In fact, after the plane I didn't see any more beauties until I saw the Muslim girls of Harar who are Hamitic (negro) not Semitic. The Amhara ( a recently coined word for the speakers of Amharic) are the 'people of state' in Ethiopia. They are partly or mostly Semites and have European features. In Gibbon's words:


The Abyssinians, who still preserve the features and olive complexion of the Arabs, afford a proof that two thousand years are not sufficient to change the colour of the human race. 

Abyssinians or Ethiopians were Arab nomads who started  to move into Africa  and become mountain dwellers, according to Dervla Murphy whom I am reading, between 1000 and 500 B.C. But a thousand years later the Ethiopians held parts of Arabia and in 570 A.D. came close to conquering Mecca and converting it to Christianity. 570 is also approximately the year Mahomet was born. As Gibbon says
We walk to the Hilton in grey cool weather – Addis is full of strange trees and the green is a wonderful colour. It feels like England in late October, before a storm, in some eccentric place like Cambridge, full of walled gardens. We buy tickets. I buy five internal flights for $280 in total. Am very happy about this and I now have an itinerary. I am enjoying myself. 

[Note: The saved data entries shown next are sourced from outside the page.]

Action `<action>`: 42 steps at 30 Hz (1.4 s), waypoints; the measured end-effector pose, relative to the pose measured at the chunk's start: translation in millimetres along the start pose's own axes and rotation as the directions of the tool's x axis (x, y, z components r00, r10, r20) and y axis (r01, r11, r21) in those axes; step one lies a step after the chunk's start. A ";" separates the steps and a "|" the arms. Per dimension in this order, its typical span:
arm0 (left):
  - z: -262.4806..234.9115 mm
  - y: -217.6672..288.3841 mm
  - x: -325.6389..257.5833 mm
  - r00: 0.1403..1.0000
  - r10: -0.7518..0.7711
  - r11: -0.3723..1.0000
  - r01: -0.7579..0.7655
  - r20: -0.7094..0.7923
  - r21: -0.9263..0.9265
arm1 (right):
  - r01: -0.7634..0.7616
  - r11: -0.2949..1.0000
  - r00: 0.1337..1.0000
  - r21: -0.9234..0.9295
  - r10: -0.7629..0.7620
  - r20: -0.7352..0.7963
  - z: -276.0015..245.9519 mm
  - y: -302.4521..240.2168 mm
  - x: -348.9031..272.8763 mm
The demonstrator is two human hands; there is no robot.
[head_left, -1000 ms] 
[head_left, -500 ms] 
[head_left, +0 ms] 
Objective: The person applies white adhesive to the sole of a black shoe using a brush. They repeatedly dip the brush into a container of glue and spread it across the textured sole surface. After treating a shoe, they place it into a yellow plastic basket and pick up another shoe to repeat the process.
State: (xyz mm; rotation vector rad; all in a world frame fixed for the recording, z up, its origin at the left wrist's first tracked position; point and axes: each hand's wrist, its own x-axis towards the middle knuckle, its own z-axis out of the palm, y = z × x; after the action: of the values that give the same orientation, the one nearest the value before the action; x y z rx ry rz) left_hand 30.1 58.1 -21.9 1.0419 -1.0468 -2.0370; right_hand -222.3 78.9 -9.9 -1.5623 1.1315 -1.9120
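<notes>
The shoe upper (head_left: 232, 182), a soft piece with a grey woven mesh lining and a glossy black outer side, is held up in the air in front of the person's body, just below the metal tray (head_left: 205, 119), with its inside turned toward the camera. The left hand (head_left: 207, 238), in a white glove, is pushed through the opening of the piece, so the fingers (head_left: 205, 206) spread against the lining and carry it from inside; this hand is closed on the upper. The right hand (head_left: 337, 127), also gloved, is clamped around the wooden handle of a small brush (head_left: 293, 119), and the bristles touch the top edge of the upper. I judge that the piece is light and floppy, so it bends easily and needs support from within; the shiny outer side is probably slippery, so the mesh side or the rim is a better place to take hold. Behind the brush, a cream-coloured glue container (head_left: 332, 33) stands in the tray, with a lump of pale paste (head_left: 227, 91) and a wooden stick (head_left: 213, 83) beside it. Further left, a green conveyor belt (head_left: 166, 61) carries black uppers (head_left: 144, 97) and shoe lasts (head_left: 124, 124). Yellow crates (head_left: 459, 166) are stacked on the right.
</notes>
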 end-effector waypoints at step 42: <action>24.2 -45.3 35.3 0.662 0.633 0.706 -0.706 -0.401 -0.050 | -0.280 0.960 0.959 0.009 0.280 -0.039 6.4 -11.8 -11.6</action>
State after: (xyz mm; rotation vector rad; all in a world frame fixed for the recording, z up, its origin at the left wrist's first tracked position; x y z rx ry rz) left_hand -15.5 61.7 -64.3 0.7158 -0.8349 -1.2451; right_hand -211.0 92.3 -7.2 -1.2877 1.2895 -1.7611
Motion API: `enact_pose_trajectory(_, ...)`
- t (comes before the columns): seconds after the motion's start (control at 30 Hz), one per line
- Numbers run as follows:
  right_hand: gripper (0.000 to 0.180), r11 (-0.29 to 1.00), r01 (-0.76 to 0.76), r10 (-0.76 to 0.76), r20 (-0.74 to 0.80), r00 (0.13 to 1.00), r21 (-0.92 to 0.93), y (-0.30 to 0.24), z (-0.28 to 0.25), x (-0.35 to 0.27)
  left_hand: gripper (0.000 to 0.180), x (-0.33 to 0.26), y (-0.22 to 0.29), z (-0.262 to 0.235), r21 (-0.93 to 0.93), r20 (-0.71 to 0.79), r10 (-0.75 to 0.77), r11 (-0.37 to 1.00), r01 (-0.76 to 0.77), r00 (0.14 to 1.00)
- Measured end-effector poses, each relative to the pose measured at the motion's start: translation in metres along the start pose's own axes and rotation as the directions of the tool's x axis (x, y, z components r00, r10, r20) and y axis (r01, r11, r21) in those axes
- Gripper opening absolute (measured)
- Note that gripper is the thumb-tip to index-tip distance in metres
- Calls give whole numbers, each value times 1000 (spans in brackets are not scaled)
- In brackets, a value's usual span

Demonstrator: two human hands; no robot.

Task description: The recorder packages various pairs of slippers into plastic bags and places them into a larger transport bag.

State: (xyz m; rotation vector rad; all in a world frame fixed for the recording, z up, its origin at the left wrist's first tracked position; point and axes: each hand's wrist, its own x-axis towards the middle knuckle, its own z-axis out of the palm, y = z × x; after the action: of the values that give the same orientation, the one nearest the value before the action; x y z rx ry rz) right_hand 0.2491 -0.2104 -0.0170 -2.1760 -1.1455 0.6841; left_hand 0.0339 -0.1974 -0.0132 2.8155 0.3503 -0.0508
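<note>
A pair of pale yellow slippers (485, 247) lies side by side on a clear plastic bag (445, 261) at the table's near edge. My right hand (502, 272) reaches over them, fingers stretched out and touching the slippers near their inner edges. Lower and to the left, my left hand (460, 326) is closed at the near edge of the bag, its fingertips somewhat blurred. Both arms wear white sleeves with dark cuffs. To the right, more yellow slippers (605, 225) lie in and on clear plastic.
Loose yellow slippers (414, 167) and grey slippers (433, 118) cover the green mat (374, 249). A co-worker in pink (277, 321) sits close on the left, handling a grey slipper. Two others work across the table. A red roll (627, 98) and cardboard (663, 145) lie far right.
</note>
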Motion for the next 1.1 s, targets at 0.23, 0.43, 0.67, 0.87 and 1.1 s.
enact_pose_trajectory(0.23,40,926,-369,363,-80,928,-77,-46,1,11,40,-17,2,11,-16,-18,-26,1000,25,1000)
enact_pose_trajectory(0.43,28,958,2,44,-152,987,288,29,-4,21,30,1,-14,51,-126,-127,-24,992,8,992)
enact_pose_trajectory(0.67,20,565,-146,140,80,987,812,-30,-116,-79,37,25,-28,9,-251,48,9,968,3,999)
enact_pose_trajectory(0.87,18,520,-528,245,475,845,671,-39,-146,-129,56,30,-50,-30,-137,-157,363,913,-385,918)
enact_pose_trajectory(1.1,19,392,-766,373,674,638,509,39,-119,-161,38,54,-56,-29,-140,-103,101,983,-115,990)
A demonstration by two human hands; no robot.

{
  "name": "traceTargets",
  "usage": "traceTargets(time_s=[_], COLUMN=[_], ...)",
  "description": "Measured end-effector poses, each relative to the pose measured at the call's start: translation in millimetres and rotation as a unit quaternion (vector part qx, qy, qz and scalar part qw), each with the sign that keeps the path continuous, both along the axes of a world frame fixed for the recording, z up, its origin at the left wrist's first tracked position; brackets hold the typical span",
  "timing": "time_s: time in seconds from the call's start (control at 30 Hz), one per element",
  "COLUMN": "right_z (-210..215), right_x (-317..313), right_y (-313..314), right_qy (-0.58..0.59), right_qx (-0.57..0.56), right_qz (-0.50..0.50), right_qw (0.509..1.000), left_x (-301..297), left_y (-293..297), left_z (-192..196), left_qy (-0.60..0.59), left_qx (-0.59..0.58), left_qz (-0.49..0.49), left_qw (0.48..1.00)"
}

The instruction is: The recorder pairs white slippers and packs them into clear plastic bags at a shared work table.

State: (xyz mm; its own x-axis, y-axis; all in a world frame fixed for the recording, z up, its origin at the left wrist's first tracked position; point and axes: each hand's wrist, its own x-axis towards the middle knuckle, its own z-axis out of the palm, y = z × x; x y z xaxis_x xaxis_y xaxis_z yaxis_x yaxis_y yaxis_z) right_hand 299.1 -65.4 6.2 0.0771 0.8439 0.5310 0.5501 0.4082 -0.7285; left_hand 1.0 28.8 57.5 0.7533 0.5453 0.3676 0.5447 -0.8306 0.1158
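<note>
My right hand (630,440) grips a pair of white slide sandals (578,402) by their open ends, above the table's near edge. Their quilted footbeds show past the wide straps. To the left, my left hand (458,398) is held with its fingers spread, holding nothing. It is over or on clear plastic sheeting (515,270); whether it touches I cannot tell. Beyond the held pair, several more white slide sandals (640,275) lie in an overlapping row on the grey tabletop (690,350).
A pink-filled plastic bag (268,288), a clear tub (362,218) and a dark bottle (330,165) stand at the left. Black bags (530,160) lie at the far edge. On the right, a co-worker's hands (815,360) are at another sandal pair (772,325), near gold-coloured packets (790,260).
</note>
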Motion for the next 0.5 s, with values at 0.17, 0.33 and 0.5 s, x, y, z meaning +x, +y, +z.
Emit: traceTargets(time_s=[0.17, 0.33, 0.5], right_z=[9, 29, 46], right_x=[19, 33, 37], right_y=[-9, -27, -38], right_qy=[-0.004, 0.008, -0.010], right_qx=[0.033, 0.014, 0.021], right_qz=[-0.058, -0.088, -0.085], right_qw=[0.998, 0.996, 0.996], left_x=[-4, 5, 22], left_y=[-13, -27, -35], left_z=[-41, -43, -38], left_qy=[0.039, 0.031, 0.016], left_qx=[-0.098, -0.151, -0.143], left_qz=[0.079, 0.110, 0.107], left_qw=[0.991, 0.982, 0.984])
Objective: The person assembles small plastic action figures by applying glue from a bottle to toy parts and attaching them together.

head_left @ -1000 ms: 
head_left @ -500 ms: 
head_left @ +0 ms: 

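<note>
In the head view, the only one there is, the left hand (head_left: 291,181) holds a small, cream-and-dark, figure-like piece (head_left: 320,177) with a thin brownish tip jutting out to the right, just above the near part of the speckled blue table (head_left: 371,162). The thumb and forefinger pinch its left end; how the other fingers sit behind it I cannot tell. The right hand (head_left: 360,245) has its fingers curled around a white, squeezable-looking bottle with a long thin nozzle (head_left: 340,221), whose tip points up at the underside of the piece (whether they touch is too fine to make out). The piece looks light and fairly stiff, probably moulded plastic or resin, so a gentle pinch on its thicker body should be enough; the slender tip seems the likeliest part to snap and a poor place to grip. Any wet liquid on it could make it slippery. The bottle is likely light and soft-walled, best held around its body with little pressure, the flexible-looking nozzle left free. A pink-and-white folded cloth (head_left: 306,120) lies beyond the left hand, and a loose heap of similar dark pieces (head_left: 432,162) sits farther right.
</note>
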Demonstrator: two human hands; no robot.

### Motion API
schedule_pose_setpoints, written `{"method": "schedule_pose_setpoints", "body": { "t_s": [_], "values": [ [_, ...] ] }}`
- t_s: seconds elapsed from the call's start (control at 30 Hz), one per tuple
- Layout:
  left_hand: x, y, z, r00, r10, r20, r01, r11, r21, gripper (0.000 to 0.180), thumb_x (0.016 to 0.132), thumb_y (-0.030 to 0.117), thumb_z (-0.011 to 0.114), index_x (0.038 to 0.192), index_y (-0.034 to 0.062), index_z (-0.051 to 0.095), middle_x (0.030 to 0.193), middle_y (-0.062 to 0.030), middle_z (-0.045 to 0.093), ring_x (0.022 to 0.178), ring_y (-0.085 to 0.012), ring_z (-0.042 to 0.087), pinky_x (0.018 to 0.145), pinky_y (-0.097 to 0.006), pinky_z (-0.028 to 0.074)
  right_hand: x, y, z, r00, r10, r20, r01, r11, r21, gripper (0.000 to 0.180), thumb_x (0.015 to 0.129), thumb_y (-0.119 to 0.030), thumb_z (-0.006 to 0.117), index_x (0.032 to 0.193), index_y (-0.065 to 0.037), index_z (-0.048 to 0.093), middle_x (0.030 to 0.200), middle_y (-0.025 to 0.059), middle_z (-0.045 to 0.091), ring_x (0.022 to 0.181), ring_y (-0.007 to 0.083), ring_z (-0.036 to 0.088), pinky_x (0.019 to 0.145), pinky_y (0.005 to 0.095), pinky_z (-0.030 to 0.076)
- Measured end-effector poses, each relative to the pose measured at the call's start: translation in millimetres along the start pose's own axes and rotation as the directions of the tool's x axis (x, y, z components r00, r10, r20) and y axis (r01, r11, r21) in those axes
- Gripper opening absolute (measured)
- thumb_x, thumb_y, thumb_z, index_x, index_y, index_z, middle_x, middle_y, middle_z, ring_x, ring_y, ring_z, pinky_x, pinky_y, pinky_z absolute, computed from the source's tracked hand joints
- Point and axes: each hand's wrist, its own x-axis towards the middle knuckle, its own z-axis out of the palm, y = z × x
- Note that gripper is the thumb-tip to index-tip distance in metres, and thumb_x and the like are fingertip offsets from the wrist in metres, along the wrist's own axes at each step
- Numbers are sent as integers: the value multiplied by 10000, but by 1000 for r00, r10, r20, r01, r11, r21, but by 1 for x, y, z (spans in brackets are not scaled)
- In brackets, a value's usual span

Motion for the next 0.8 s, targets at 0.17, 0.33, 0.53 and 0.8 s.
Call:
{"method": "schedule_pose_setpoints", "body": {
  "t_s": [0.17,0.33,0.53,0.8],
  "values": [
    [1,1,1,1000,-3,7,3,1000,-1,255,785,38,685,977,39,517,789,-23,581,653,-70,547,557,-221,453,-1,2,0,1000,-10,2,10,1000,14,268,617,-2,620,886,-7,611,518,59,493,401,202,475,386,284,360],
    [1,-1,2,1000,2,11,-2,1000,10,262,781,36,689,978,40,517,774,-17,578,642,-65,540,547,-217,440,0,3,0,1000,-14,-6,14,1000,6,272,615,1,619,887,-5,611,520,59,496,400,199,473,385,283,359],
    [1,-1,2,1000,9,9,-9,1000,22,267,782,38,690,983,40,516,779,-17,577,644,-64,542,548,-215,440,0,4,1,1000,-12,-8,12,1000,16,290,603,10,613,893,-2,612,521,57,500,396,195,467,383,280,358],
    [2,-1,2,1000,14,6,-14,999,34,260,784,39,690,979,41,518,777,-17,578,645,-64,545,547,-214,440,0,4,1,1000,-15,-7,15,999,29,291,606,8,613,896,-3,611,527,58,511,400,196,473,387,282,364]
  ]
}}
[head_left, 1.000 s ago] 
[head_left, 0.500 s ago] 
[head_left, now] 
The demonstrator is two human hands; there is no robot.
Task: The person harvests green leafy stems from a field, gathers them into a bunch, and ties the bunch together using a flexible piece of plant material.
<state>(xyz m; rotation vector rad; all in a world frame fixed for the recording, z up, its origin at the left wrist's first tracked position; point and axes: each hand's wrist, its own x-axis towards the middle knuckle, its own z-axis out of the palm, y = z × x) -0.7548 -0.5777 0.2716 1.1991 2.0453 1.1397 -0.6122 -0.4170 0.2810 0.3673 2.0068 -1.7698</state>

Nice chilly drizzly weather like a British summer of my childhood before I moved to the Balkans.It is the rainy season but the rains are light. Actually a good time to come.

So we are in Addis and not as we had hoped in Lalibela and we make the most of it by visiting the National Ethnological Museum which is the least impressive museum I ever visited. Lonely Planet said it was better than the National Museum so we gave that one a miss even though it houses Lucy reputedly the world's oldest human remains. Though this is now in doubt.


Oh let us never never doubt 
What nobody is sure about
The best thing about the National Ethnological Museum is the building and the park in which is situated - a former palace of the Emperor Haile Selasse.







Wooden pillows in the museum - they didn't look very comfortable.





Burial statues look sad in this sad museum.





We wander and pick up Beru, a student of logistics from Harar, who helps us to find our way and visit both the cathedrals one by one. 

The first known Ethiopian Christian was the Ethiopian eunuch converted by St. Philip, recorded in the Acts of the Apostles (8:26-40). Everyone thinks Ethiopia is the third oldest Christian country in the world (325 is the date given in the books), shortly after Armenia (Wikipedia says in 301 or 314) and Georgia. But Christianity became the state religion in Georgia only in 337 so I calculate Ethiopia came second. By comparison, Constantine, Emperor, saint and ruthless warlord, was converted in 312. Christianity became the state religion, which I imagine means compulsory, in the Roman Empire by the Edict of Salonica in 380. 

Hugh Trevor-Roper well said that 


'There is properly no history of Africa. There is only the history of Europeans in Africa.' 

This would be more accurate had he mentioned the history of the Arabs in Africa and the Ethiopians, which is why I am here (and going to Zanzibar). Though the Ethiopians might be considered the exception that proves the rule. They are, at least partly, Semites.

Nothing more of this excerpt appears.